From first line to last, retype the data exactly.

....

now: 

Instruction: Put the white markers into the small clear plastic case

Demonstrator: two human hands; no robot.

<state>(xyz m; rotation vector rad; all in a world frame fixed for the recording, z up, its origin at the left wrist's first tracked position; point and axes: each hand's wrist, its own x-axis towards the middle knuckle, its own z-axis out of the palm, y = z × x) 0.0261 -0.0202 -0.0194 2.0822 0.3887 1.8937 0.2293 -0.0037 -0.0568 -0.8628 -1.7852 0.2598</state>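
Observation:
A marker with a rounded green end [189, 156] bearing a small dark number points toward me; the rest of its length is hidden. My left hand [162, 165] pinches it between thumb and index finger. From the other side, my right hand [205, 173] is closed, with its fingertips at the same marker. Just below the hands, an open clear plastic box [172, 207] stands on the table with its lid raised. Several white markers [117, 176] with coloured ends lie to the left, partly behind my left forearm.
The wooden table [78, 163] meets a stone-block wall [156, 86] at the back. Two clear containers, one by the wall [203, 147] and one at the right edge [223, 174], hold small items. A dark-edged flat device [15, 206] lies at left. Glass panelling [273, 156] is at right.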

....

Response for this exercise:
now: 

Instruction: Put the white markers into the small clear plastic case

Demonstrator: two human hands; no robot.

<state>(xyz m; rotation vector rad; all in a world frame fixed for the recording, z up, its origin at the left wrist's first tracked position; point and axes: each hand's wrist, its own x-axis towards the middle knuckle, its own z-axis out of the palm, y = z × x) 0.0261 -0.0202 -0.0194 2.0822 0.3887 1.8937 0.2293 -0.0037 -0.0568 -0.8628 -1.7852 0.2598</state>
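Observation:
A marker with a rounded green end [189, 156] bearing a small dark number points toward me; the rest of its length is hidden. My left hand [162, 165] pinches it between thumb and index finger. From the other side, my right hand [205, 173] is closed, with its fingertips at the same marker. Just below the hands, an open clear plastic box [172, 207] stands on the table with its lid raised. Several white markers [117, 176] with coloured ends lie to the left, partly behind my left forearm.
The wooden table [78, 163] meets a stone-block wall [156, 86] at the back. Two clear containers, one by the wall [203, 147] and one at the right edge [223, 174], hold small items. A dark-edged flat device [15, 206] lies at left. Glass panelling [273, 156] is at right.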

What the answer needed to say has been said.